Im zweiten großen Themenblock dieser Veranstaltung geht es um die Ausbildung: Gibt es Verbesserungsbedarf und wenn ja: wo? Vertreter des Ministeriums werden ebenso Rede und Antwort stehen wie Vertreter der Universitäten.

Obwohl die Lehrpraxis nach der neuen Ärzte-Ausbildungsordnung für die ersten Studierenden Mitte 2018 verpflichtend ist, ist die flächendeckende Finanzierung nach wie vor nicht restlos geklärt. „Hier muss sich die öffentliche Hand bewegen“, macht Wutscher unmissverständlich klar. Und auch, dass es in der Ordination dadurch nicht zu einer Ersparnis kommt – im Gegenteil. „Es ist ja nicht so, dass die jungen Kolleginnen und Kollegen in die Ordination kommen und als Lehrpraktikanten gleich alles niederreißen. Wenn es so wäre, bräuchten wir die Lehrpraxis nicht“. Im Gegenteil: In Wirklichkeit dauere alles länger weil zu Beginn das Lernen, das Einweisen in den Alltag der Ordination eines Allgemeinmediziners stehe. Diese sei oft völlig konträr zu den Tätigkeiten, die im Krankenhaus an der Tagesordnung stehen. In der Ordination kommt ein weiterer entscheidender Aspekt dazu: Man kennt Menschen – u.a. weil sie immer wieder kommen, oft ein Leben lang, es geht um die persönliche Begegnung und das Gespräch, die Anteilnahme, aber auch „um die Zeit, die man den zahllosen bürokratischen Anforderungen, die einem von Seiten der Politik und des Hauptverbandes auferlegt werden, widmen muss“, resümiert Wutscher.

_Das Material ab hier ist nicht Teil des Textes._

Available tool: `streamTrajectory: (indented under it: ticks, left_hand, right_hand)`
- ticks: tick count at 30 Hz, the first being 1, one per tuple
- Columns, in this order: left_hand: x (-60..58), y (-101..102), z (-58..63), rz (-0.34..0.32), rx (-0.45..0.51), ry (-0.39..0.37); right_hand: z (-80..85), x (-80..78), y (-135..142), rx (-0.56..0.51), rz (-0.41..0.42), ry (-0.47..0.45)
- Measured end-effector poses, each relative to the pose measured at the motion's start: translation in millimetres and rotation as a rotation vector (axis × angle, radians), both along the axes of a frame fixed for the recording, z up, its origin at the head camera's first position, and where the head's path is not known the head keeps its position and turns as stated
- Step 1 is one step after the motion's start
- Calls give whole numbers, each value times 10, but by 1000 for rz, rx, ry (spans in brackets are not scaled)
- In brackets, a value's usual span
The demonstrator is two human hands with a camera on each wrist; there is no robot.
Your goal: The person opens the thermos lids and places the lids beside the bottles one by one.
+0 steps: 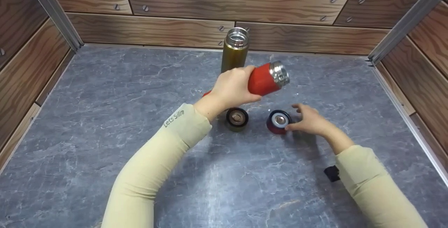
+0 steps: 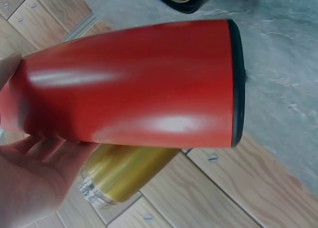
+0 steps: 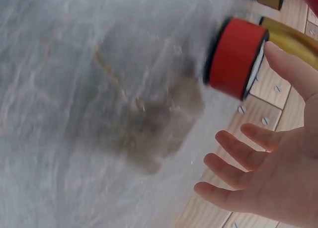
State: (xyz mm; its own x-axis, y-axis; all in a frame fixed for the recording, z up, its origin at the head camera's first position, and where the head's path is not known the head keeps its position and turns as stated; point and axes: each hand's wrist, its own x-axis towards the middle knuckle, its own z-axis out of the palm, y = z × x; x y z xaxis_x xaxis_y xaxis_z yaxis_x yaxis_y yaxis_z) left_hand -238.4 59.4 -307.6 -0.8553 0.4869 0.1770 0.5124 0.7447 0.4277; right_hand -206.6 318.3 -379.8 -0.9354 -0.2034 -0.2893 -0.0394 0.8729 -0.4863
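My left hand grips a red thermos bottle around its body, tilted with the bare steel mouth to the upper right. Its black-edged base shows in the left wrist view, where the red body fills the middle. My right hand has its fingers spread beside a red lid, which lies inside up on the table; the thumb is right at the lid's rim. In the right wrist view the same red lid sits above the spread fingers of the hand.
A lidless gold thermos bottle stands upright behind the left hand. Its gold lid lies inside up left of the red lid. A small black object lies by the right sleeve. Wood-patterned walls enclose the grey marbled table.
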Motion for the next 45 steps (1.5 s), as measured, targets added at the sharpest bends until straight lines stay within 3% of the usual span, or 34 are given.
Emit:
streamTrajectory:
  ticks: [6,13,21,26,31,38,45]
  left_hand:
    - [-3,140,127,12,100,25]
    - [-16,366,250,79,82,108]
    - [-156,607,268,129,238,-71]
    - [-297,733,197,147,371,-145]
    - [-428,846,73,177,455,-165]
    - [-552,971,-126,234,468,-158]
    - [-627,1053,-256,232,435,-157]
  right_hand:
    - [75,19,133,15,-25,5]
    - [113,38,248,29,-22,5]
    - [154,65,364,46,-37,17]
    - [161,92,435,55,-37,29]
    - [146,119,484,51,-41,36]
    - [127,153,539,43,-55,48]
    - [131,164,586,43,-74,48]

Beim Thema „Finanzierung der Lehrpraxis“ verweist der Sektionsobmann auf die kürzlich in Salzburg erzielte Einigung. Hier haben sich Land Salzburg und die Salzburger GKK darauf geeinigt, im Jahr 2018 einen Großteil der Kosten für die Lehrpraxis zu übernehmen. Was Wutscher in diesem Zusammenhang betont – weil es oft so dargestellt wird: „Die Ärztekammer ist nicht verantwortlich für die Besetzung der Ordinationen. Die Aufgabe der Ärztekammer ist es, den Jungen zu helfen, in die Praxis zu gehen.“ Allgemeinmediziner Edgar Wutscher selbst würde diesen Beruf „jederzeit wieder“ ergreifen – und die Begeisterung, die ihn antreibt, möchte er gern den jungen Kolleginnen und Kollegen vermitteln.